=== EXERCISE AIM ===
Set down every line of the data, unchanged and complete.

------

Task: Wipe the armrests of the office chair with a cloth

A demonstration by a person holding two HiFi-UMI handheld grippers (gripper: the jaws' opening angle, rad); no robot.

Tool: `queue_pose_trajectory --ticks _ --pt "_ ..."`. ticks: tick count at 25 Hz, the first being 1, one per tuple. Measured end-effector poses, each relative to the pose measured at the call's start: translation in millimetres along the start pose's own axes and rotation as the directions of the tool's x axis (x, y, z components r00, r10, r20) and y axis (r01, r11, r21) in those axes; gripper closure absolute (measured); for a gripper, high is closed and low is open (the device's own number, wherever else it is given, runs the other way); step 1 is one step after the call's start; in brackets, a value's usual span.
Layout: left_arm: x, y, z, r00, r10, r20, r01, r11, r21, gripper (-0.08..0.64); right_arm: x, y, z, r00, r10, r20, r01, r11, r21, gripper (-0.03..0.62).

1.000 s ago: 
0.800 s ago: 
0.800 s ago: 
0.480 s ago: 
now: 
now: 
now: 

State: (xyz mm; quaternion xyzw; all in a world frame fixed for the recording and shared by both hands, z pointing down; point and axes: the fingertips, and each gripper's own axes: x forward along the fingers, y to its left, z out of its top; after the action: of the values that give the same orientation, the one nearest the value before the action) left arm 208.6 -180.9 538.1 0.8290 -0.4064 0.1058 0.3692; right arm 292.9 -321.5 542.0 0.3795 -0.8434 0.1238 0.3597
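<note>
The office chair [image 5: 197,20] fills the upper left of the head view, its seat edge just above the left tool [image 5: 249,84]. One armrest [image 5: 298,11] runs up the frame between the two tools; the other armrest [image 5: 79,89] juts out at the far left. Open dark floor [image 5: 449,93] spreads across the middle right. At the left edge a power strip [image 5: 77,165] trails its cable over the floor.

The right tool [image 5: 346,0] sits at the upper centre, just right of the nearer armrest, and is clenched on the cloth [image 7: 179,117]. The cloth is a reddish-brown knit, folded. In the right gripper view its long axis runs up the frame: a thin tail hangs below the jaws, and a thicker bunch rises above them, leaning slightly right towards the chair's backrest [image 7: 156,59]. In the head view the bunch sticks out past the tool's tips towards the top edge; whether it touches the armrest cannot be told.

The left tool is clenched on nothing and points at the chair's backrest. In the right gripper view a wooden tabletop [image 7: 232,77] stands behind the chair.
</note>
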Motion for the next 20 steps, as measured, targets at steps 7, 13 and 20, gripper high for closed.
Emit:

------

=== YOUR RESPONSE ===
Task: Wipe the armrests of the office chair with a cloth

A demonstration by a person holding two HiFi-UMI handheld grippers (gripper: the jaws' opening angle, rad); no robot.

Tool: `queue_pose_trajectory --ticks _ --pt "_ ..."`. ticks: tick count at 25 Hz, the first being 1, one per tuple. Measured end-effector poses, each relative to the pose measured at the call's start: translation in millimetres along the start pose's own axes and rotation as the directions of the tool's x axis (x, y, z components r00, r10, r20) and y axis (r01, r11, r21) in those axes; gripper closure absolute (measured); for a gripper, high is closed and low is open (the device's own number, wherever else it is given, runs the other way); step 1 is one step after the call's start; in brackets, a value's usual span.
Layout: left_arm: x, y, z, r00, r10, r20, r01, r11, r21, gripper (-0.08..0.64); right_arm: x, y, z, r00, r10, r20, r01, r11, r21, gripper (-0.03..0.62).

1.000 s ago: 
0.800 s ago: 
0.800 s ago: 
0.480 s ago: 
now: 
now: 
now: 

State: (xyz mm; quaternion xyzw; all in a world frame fixed for the recording and shared by both hands, z pointing down; point and axes: the fingertips, and each gripper's own axes: x forward along the fingers, y to its left, z out of its top; after the action: of the values that give the same orientation, the one nearest the value before the action) left arm 208.6 -180.9 538.1 0.8290 -0.4064 0.1058 0.3692; right arm 292.9 -321.5 542.0 0.3795 -0.8434 0.1238 0.3597
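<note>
The office chair [image 5: 197,20] fills the upper left of the head view, its seat edge just above the left tool [image 5: 249,84]. One armrest [image 5: 298,11] runs up the frame between the two tools; the other armrest [image 5: 79,89] juts out at the far left. Open dark floor [image 5: 449,93] spreads across the middle right. At the left edge a power strip [image 5: 77,165] trails its cable over the floor.

The right tool [image 5: 346,0] sits at the upper centre, just right of the nearer armrest, and is clenched on the cloth [image 7: 179,117]. The cloth is a reddish-brown knit, folded. In the right gripper view its long axis runs up the frame: a thin tail hangs below the jaws, and a thicker bunch rises above them, leaning slightly right towards the chair's backrest [image 7: 156,59]. In the head view the bunch sticks out past the tool's tips towards the top edge; whether it touches the armrest cannot be told.

The left tool is clenched on nothing and points at the chair's backrest. In the right gripper view a wooden tabletop [image 7: 232,77] stands behind the chair.
</note>
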Motion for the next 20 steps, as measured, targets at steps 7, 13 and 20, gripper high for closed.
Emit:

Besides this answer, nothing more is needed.